From December of 2004:

Our program would be responsible for authorizing seawalls and piers. 
For the most part, we require seawalls to be placed along the current high water line
which may or may not represent the boundary between private property and
sovereignty submerged lands. 
Our rules do not require that individuals place walkovers to facilitate access by the general public. 
As far as what constitutes trespassing, as long as you walked below the mean high water line, you would not be trespassing on private property. 
Sometimes the mean high water line is at the current shoreline but it can also be out in the water due to erosion. 
It takes a registered surveyor to determine the location. 
I believe that the Santa Rosa Island Authority for Pensacola Beach
requires walkovers to be constructed so access is not blocked but I am
unaware of any such requirement in other Counties so you may want to contact
you local government to see.

Amy Porto
Submerged Lands & Environmental Resources Program
[email protected]


----------



## J rod (Sep 21, 2010)

what if a dock is to low to go under?? is it tresspassing to go over it as long as your out over the water


----------



## kandv2000 (May 10, 2012)

In Okaloosa we had a memo from the state attorney for this specific issue. There are very few properties in okaloosa county where the property ownership extends into the water (in an area you would build a dock). If you access the dock from the water, only privately owned things on the dock were private not the dock itself. You could sit on the dock and fish as long as you didn't mess with any of the owner's stuff. 

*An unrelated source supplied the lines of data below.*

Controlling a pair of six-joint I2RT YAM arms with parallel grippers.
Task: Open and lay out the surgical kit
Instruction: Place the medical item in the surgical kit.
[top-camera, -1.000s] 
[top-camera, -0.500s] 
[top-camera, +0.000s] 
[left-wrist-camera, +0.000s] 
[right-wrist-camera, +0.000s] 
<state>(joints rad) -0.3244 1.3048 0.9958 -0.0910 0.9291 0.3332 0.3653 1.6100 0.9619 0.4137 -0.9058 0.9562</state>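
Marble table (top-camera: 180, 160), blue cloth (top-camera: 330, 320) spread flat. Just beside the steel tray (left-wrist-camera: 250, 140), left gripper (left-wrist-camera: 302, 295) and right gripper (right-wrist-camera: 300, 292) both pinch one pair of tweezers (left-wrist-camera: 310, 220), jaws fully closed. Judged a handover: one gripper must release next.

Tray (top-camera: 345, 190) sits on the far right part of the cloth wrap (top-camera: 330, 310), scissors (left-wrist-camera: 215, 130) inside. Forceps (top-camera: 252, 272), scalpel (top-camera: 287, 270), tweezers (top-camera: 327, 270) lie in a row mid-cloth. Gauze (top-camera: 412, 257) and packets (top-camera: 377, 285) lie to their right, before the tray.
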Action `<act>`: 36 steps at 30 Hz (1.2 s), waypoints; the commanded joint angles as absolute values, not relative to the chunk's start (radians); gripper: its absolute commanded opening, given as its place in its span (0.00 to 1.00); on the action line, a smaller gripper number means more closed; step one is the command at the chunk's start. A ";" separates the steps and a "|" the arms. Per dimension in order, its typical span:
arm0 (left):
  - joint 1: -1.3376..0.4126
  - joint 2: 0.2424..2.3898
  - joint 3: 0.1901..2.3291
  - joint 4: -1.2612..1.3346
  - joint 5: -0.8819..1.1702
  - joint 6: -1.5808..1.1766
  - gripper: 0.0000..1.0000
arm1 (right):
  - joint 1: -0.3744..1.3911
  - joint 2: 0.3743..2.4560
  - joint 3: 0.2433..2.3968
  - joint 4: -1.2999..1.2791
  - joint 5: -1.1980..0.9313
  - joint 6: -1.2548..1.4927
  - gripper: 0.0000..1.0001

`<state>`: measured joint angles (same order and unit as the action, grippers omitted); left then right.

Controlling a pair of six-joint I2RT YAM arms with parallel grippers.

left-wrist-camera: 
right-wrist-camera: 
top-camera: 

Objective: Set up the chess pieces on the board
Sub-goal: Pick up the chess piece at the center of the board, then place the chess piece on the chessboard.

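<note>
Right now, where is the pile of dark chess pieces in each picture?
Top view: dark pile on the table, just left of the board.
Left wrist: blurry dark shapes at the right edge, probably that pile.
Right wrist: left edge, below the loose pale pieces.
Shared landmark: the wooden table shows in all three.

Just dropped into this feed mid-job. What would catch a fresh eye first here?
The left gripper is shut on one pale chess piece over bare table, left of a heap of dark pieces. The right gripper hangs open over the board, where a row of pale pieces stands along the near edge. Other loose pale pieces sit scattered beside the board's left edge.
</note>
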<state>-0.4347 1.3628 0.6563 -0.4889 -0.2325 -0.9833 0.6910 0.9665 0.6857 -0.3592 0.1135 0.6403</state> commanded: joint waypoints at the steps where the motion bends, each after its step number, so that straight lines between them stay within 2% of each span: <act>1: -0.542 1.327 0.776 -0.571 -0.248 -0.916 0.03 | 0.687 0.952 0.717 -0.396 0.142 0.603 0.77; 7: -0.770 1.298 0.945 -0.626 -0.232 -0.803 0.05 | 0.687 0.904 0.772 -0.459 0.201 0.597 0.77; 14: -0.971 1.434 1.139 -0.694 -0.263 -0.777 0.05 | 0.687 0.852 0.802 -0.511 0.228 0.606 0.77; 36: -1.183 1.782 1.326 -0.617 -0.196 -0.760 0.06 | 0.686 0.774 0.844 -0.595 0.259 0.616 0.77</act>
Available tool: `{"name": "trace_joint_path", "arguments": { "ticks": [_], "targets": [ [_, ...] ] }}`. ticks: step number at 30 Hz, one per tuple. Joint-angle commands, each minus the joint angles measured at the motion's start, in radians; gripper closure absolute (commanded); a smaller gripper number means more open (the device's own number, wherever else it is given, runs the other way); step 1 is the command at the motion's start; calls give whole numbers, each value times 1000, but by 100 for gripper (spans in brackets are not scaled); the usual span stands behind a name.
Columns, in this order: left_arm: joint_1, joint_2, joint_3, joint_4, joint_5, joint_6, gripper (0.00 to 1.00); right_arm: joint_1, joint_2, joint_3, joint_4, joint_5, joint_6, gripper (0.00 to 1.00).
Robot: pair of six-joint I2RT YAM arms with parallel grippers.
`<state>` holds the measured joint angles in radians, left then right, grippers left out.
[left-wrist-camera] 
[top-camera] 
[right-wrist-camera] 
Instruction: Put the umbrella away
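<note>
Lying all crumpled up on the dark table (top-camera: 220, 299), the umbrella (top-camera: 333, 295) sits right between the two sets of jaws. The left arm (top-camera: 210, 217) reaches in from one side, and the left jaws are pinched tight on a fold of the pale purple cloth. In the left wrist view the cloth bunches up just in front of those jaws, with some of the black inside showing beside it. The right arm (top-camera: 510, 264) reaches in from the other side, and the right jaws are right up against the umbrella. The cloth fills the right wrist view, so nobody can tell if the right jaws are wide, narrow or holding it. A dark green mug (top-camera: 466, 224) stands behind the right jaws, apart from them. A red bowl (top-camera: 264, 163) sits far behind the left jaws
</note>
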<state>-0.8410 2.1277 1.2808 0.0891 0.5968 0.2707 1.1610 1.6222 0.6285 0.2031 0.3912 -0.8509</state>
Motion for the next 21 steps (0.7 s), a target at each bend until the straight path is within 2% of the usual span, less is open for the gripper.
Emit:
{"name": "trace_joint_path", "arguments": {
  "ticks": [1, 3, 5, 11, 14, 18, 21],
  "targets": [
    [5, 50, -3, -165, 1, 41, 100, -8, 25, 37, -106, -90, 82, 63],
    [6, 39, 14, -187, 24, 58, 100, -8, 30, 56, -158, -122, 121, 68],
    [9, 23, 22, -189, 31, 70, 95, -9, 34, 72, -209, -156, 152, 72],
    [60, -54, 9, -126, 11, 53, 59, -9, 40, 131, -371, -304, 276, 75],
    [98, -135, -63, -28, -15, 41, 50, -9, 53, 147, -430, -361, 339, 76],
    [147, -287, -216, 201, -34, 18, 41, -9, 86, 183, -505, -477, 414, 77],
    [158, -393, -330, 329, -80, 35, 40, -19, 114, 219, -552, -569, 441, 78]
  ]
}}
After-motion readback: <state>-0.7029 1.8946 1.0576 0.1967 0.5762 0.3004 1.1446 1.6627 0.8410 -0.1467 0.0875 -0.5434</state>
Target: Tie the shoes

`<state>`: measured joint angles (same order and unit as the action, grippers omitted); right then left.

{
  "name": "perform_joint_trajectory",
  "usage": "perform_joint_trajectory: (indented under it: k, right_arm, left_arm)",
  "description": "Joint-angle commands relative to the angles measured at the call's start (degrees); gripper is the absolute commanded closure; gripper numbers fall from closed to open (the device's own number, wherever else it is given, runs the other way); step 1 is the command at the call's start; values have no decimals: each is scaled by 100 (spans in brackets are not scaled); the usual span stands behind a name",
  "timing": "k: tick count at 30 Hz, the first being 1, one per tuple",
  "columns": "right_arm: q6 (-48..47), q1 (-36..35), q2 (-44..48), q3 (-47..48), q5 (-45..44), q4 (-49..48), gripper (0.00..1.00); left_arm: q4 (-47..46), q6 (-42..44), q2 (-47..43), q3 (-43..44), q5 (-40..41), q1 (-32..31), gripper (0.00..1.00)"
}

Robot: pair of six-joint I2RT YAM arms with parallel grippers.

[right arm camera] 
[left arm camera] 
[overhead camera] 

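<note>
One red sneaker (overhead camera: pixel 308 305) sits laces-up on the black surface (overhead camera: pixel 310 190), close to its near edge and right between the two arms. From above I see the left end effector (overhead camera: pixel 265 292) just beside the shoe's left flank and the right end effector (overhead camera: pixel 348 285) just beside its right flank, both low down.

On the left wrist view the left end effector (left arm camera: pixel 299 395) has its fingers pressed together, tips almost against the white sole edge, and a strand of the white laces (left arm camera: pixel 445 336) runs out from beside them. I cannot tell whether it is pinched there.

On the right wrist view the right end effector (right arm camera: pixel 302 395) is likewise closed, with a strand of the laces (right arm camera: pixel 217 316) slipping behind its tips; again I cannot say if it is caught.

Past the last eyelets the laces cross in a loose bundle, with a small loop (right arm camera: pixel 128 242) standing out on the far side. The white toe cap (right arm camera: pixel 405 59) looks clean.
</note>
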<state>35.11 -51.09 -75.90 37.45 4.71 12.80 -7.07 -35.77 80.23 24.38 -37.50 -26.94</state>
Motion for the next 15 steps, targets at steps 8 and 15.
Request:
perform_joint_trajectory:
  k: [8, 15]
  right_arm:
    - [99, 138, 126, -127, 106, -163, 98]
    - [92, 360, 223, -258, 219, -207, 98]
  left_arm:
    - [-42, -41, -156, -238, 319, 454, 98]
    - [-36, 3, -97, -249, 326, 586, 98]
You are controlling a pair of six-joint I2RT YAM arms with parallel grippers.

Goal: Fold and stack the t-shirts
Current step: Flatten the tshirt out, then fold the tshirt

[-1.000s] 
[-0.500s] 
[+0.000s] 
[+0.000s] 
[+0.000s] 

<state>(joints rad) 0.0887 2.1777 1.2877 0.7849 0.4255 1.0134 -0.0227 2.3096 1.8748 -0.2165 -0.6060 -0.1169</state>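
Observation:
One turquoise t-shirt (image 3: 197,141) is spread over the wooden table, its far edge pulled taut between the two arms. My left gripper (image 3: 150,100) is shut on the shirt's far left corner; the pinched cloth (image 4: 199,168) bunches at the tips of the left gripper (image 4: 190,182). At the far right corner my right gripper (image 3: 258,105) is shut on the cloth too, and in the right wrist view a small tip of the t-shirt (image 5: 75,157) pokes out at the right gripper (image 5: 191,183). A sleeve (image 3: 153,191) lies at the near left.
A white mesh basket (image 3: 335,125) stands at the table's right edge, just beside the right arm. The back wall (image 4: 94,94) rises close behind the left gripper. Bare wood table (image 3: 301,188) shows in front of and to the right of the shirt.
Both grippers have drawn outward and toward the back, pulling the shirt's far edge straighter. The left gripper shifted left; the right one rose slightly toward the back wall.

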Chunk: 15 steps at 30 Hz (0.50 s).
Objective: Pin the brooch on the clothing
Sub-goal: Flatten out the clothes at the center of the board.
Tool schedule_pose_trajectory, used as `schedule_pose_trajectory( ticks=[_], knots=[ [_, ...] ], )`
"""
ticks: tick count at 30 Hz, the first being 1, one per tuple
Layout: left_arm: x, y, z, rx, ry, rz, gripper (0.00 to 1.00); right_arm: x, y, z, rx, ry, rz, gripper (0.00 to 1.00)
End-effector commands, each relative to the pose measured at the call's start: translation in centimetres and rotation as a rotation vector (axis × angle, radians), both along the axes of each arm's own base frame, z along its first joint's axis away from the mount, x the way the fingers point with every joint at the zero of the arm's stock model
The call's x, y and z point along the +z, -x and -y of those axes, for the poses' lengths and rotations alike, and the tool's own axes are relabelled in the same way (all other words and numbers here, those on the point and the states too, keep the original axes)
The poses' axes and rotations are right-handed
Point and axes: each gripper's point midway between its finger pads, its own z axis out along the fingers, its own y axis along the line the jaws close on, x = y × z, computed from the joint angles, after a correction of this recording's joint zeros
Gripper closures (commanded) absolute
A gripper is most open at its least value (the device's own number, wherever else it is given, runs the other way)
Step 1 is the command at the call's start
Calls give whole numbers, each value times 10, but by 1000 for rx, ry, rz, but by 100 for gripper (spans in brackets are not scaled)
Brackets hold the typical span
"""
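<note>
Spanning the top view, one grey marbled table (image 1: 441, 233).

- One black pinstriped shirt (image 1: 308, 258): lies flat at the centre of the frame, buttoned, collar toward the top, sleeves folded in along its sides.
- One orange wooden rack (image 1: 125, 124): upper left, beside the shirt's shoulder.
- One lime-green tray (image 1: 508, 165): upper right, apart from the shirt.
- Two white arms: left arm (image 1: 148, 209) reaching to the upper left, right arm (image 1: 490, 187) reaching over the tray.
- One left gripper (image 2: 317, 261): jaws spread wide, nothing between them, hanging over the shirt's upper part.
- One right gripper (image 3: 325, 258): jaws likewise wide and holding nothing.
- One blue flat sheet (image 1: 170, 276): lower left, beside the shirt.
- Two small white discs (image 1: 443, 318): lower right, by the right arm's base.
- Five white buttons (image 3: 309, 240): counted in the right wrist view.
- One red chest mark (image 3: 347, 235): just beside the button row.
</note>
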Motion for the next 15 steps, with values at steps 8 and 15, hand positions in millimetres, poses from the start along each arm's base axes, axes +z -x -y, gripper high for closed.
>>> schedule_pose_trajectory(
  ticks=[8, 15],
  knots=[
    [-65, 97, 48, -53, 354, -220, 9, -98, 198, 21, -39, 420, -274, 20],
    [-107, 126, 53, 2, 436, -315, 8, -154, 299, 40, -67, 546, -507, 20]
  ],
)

Same for (private) ponds. If you can gain access to it from public areas (road rightaways) you can put a boat in and fish.

Dont always agree, but thats how it was applied over here.


----------



## Water Spout II (Feb 26, 2009)

i find that hard to believe. You can't motor up to someone's dock and just get off on it and go fishing. Docks are private property and need to be treated as such. 

I fish off my dock and I fish from my boat around other people's docks. The last thing in the world I would ever do, or anyone should ever do, is tie off to someone's dock and get off on it and start fishing. 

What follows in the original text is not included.